Facilitator(s): Dr. Kathryn Young, Dr. Ofelia Castro Schepers

Room: UMC 415/417

Co-designing curriculum can be a difficult and often contentious task, our session considers what it means to center a school and community as we work through co-designing curriculum that resonates with us as teachers and researchers of color. We will introduce our own process of co-design as a teacher/researcher pair and facilitate a list of considerations teachers may want to use as they work through their own curriculum and co-design process across different stakeholders. Our session is designed to speak to what can be tricky with curriculum co-design but also what can be beautiful and nourishing throughout the process.

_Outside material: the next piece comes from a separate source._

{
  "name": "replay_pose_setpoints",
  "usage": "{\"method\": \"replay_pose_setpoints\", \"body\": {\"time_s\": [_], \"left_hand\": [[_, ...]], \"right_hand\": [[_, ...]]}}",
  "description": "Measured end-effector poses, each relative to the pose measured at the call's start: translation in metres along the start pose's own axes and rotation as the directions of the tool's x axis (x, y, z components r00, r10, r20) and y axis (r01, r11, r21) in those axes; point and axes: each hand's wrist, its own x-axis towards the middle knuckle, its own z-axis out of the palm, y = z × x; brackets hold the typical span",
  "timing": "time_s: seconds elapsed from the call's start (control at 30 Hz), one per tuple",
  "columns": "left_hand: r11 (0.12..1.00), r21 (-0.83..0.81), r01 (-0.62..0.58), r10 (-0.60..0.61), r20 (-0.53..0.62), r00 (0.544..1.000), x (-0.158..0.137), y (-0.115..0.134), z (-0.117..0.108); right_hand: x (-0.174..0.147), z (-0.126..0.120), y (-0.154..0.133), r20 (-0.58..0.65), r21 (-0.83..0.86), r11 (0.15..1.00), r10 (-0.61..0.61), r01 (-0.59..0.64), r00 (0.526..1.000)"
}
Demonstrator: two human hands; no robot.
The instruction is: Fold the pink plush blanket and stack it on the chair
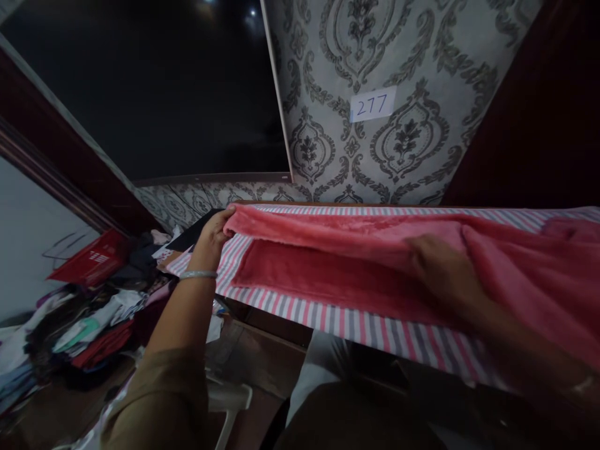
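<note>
A pink-red plush garment or blanket lies stretched along a striped cloth; I cannot tell which kind it is. My left hand pinches its upper layer at the far left corner and holds that edge raised. Partway along the same raised edge, my right hand has its fingers curled on the fabric, somewhat blurred. Between the lifted layer and the darker lower layer a long gap shows. To the right the plush fabric is bunched and loosely draped.
Behind the table a large television hangs on patterned wallpaper, beside a paper marked 277. On the floor at left are heaped clothes and a red basket. A white plastic chair stands below the table.
</note>
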Motion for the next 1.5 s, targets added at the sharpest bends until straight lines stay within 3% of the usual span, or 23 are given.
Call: {"method": "replay_pose_setpoints", "body": {"time_s": [0.07, 0.13, 0.3, 0.4, 0.47, 0.67, 0.93, 1.03, 1.33, 1.5], "left_hand": [[0.999, -0.031, -0.044, 0.045, 0.041, 0.998, 0.009, 0.003, -0.001], [0.998, 0.016, -0.057, 0.055, 0.078, 0.995, 0.014, -0.004, -0.009], [0.900, 0.414, 0.137, -0.183, 0.073, 0.980, -0.004, -0.063, -0.049], [0.852, 0.494, 0.172, -0.231, 0.060, 0.971, -0.019, -0.095, -0.067], [0.831, 0.534, 0.156, -0.219, 0.057, 0.974, -0.023, -0.104, -0.073], [0.721, 0.689, 0.077, -0.126, 0.021, 0.992, -0.019, -0.101, -0.081], [0.442, 0.897, -0.004, 0.072, -0.031, 0.997, -0.019, -0.103, -0.075], [0.374, 0.928, 0.007, 0.121, -0.056, 0.991, -0.020, -0.107, -0.071], [0.316, 0.949, -0.007, 0.171, -0.050, 0.984, -0.016, -0.116, -0.066], [0.285, 0.954, -0.089, 0.232, 0.021, 0.972, -0.001, -0.090, -0.061]], "right_hand": [[0.026, -0.018, 0.014, -0.112, -0.022, 0.996, 0.080, -0.082, 0.990], [0.031, -0.024, 0.017, -0.133, -0.018, 0.998, 0.058, -0.061, 0.989], [-0.034, 0.019, 0.006, 0.072, 0.060, 0.973, -0.225, 0.221, 0.972], [-0.070, 0.044, 0.005, 0.111, 0.081, 0.970, -0.237, 0.229, 0.965], [-0.078, 0.049, 0.007, 0.115, 0.082, 0.970, -0.237, 0.228, 0.965], [-0.082, 0.047, 0.010, 0.179, 0.137, 0.973, -0.211, 0.188, 0.961], [-0.092, 0.043, 0.008, 0.127, 0.065, 0.986, -0.161, 0.154, 0.979], [-0.089, 0.038, 0.004, 0.104, 0.079, 0.976, -0.213, 0.205, 0.972], [-0.094, 0.034, -0.005, 0.187, 0.058, 0.949, -0.315, 0.309, 0.931], [-0.075, 0.030, -0.001, 0.192, -0.011, 0.952, -0.300, 0.307, 0.935]]}}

Facilitator(s): Kate Baca, PhD Candidate (she/her) & Daniel Delgado, High School Science Teacher and District Administrator (he/him)

Room: UMC 247

Diversifying the teaching workforce has been a strategy area for many school districts and universities throughout the state of Colorado for the past several years. This is messy work, and we have and will continue to make mistakes; we will also continue to learn.  This session is an opportunity to bring together various stakeholders into one space to tell their stories. We are relying on your stories to inform and create opportunities for collaboration and strong and sustaining partnerships in this area.  Participants will be asked to share their experiences and expertise in one or more of the following areas: policy, recruitment, hiring, and/or retention efforts that prioritize educators of color. In doing so, we hope to heal and deepen connections, insights and relational understanding across diverse experiences, while creating a much more complete picture of our collective reality as educators of color and allies.

Facilitator(s): 

  • Cris Lasser, Ph.D. Instructional Coordinator of Secondary Bilingual Programs, Denver Public Schools
  • Tania Hogan, Executive Director, BUENO Center, University of Colorado Boulder (tania.hogan@colorado.edu)
  • Lindsay Armstrong, Bilingual Programs Manager, Denver Public Schools (lsmith@dpsk12.net)
  • Leticia Levi, Talent Acquisition Program Initiatives Manager, Denver Public Schools (leticia_levi@dpsk12.net)
  • Nathalie Gomez, College View Elementary School, Denver Public Schools (nathalie_gomez@dpsk12.net)
  • Sheldon Reynolds, Executive Principal of Center for Talent Development and Denver Montessori, Denver Public Schools (sheldon_reynolds6@dpsk12.net)

Room: UMC 235

Participants will engage in a brief lecture on nervous system care tools and how to use them for themselves and with others. Participants will then practice and embody these tools and journal and reflect. Some light movement will be included alongside the ancestral lineages of the movement and breath practices.

Facilitator(s): Soraya Latiff (she/her/ella) - Public Achievement Director and Instructor, Co-Founder and Facilitator of BVSD Youth Equity Council, Yoga and Meditation Teacher at Urban Sanctuary and Empathy Grown

2022 Keynote Speaker

Guided by a desire to design educational spaces that center healing and learning, Elizabeth Mendoza, Ph.D., has focused her research on the intersection of sociocultural theories of learning, critical theories of race, participatory action research, and Curanderismo, a traditional Mexican healing art. With this aim, she co-founded the Healing, Empowerment, and Love (HEAL) Program for women-of-color graduate students, which completed its second cohort in the spring of 2021 and seeks to foster academic and racial healing by deepening participants’ connection to their inner wisdom, relations to each other, and to mother earth. Dr. Mendoza is currently a Project Scientist at the University of California, Irvine, where she supports efforts to integrate youth voice and inquiry in career development and equity for racialized youth.


What is TOCA?

The Teachers of Color and Allies (TOCA) Summit is traditionally a daylong event that gathers education students, local educators of color, and allies to provide collegial support, opportunities for networking and mentoring, and insights into best practices in education. Hosted by the School of Education in partnership with local school districts, the summit is held every fall.